Former constituency of the Scottish Parliament, at Holyrood

Edinburgh West was a constituency of the Scottish Parliament from 1999 until 2011. It elected one Member of the Scottish Parliament (MSP) by the plurality (first past the post) method of election. It was also one of nine constituencies in the Lothians electoral region, which elected seven additional members, in addition to nine constituency MSPs, to produce a form of proportional representation for the region as a whole.

From the Scottish Parliament election, 2011, the Edinburgh West constituency was re-drawn and renamed Edinburgh Western.

== Electoral region ==

The other eight constituencies of the Lothians region were: Edinburgh Central, Edinburgh East and Musselburgh, Edinburgh North and Leith, Edinburgh Pentlands, Edinburgh South, Linlithgow, Livingston and Midlothian.

The region covered the City of Edinburgh council area, the West Lothian council area, part of the Midlothian council area, and part of the East Lothian council area.

== Constituency boundaries and council area ==

The Edinburgh West constituency was created at the same time as the Scottish Parliament, in 1999, with the name and boundaries of an existing Westminster constituency. In 2005, however, Scottish Westminster (House of Commons) constituencies were mostly replaced with new constituencies.

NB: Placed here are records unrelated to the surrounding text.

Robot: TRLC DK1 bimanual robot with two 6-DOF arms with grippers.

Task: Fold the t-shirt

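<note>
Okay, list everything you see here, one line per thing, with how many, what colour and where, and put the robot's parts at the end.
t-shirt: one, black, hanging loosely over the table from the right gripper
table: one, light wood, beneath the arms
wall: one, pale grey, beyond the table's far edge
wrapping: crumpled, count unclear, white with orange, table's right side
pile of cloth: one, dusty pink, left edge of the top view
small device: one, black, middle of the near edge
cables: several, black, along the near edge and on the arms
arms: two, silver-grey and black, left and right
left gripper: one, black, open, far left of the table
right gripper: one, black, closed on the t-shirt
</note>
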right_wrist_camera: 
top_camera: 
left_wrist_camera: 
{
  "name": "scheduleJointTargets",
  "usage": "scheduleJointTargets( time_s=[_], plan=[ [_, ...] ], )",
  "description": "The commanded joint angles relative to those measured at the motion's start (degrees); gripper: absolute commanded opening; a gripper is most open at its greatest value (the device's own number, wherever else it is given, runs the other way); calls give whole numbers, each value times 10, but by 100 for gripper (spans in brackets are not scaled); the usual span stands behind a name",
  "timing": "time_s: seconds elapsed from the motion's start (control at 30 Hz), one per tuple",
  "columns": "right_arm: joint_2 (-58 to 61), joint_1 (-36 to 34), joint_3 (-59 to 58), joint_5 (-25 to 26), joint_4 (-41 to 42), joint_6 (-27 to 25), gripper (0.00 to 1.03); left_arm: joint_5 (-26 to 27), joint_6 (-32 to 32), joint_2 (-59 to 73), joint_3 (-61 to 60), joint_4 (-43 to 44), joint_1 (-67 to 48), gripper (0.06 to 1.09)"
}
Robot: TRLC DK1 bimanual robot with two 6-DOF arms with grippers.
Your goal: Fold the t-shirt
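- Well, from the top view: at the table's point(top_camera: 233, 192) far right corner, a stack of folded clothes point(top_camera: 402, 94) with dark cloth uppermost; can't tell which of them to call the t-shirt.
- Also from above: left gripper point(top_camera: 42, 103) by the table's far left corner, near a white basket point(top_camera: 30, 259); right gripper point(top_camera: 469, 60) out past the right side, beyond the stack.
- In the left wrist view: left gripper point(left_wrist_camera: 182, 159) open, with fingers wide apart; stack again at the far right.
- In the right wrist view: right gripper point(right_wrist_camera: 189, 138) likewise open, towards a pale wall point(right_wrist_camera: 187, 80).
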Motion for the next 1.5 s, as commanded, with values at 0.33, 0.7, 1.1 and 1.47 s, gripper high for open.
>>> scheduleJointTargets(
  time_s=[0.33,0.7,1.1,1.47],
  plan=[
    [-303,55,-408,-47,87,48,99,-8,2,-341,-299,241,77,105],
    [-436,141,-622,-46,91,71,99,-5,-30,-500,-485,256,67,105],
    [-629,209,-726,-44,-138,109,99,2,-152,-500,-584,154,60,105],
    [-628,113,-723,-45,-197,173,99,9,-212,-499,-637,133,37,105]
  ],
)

The Holyrood constituency covered a western portion of the City of Edinburgh council area. The rest of the city area was covered by five other constituencies, all also in the Lothians electoral region: Edinburgh North and Leith, Edinburgh Central, Edinburgh Pentlands, Edinburgh East and Musselburgh and Edinburgh South,

Edinburgh West had boundaries with the Edinburgh North and Leith constituency, the Edinburgh Central constituency, and the Edinburgh Pentlands constituency.

Edinburgh East and Musselburgh also covered the Musselburgh portion of the East Lothian council area. The rest of the East Lothian area was covered by the East Lothian constituency, which was in the South of Scotland electoral region.

=== Wards ===

Edinburgh West included the wards of Cramond, Dalmeny and Kirkliston, Davidson's Mains, East Craigs, Gyle, Muirhouse and Drylaw, Murrayfield, North East Corstorphine, South Queensferry, South East Corstorphine, and Stenhouse, part of the Craigleith ward, which was split with Edinburgh Central, and part of the Pilton ward, which was split with Edinburgh North and Leith. The wards were created in 1999, at the same time as the constituency, and were replaced with new wards in 2007, without change to constituency boundaries.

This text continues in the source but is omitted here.